## Assignment
Return each line of the records below in which the string "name" turns up.

(Beginning of Data for processing)

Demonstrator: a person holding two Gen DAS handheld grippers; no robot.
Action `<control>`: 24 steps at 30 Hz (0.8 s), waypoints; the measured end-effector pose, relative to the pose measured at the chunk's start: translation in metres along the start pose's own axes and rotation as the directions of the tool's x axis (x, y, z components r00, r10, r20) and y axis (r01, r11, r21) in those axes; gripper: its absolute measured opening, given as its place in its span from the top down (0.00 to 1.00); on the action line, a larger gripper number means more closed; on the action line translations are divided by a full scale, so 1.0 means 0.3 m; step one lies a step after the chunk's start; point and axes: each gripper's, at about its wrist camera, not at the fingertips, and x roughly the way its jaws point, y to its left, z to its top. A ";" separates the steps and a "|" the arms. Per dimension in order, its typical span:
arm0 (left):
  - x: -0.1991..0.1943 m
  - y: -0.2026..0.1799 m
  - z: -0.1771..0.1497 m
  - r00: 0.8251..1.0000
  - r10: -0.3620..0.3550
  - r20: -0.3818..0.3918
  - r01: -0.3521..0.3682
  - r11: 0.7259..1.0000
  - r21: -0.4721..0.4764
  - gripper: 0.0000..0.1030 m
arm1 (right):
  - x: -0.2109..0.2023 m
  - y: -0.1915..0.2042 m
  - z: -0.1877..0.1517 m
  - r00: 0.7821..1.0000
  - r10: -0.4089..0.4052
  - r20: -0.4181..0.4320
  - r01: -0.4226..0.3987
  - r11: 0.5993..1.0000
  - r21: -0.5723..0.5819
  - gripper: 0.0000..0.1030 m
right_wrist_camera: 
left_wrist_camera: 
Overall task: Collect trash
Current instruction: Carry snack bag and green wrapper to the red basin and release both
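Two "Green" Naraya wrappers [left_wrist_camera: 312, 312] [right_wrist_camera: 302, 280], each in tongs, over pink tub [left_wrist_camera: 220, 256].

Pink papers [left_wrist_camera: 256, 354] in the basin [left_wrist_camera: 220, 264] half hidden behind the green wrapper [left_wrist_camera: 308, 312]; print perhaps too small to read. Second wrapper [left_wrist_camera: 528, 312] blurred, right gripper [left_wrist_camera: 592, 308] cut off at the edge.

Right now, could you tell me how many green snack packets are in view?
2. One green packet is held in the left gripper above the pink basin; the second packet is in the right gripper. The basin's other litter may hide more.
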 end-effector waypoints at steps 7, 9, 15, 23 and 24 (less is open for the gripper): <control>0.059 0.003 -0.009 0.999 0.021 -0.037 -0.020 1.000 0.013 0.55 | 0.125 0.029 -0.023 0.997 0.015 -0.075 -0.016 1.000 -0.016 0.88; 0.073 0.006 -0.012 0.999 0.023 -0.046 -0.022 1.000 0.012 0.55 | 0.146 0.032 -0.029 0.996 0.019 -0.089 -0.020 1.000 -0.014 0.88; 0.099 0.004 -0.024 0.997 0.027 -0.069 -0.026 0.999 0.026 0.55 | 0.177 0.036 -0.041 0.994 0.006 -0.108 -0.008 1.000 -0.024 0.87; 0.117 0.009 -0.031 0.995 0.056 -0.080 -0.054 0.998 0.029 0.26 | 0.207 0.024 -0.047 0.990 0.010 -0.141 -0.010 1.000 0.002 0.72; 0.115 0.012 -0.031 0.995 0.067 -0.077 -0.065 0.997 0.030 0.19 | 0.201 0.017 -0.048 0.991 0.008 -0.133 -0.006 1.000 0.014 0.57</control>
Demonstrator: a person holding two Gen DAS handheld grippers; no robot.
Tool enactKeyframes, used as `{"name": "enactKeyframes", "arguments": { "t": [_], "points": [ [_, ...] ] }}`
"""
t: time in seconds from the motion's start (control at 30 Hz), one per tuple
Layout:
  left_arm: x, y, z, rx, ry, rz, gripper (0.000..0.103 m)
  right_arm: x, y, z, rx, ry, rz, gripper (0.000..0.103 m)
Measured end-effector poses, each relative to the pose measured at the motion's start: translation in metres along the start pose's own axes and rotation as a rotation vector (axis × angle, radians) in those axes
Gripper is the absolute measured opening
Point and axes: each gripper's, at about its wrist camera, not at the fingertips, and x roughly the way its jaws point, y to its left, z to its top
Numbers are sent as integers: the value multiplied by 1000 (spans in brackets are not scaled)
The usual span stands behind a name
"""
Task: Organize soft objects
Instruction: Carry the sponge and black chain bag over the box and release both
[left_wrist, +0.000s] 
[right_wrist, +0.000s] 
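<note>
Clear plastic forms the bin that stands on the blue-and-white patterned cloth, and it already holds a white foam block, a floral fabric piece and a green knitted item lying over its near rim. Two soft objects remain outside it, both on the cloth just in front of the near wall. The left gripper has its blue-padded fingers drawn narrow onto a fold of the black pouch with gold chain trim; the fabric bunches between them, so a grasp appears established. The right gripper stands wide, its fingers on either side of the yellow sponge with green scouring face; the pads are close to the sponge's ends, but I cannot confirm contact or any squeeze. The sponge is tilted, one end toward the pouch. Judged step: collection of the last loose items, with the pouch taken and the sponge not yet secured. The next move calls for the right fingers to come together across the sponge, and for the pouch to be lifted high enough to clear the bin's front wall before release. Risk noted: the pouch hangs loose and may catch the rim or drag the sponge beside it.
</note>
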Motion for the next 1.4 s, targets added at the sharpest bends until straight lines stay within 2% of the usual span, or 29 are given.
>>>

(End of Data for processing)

## Your solution
Tool enactKeyframes, used as `{"name": "enactKeyframes", "arguments": { "t": [_], "points": [ [_, ...] ] }}`
The usual span stands behind a name

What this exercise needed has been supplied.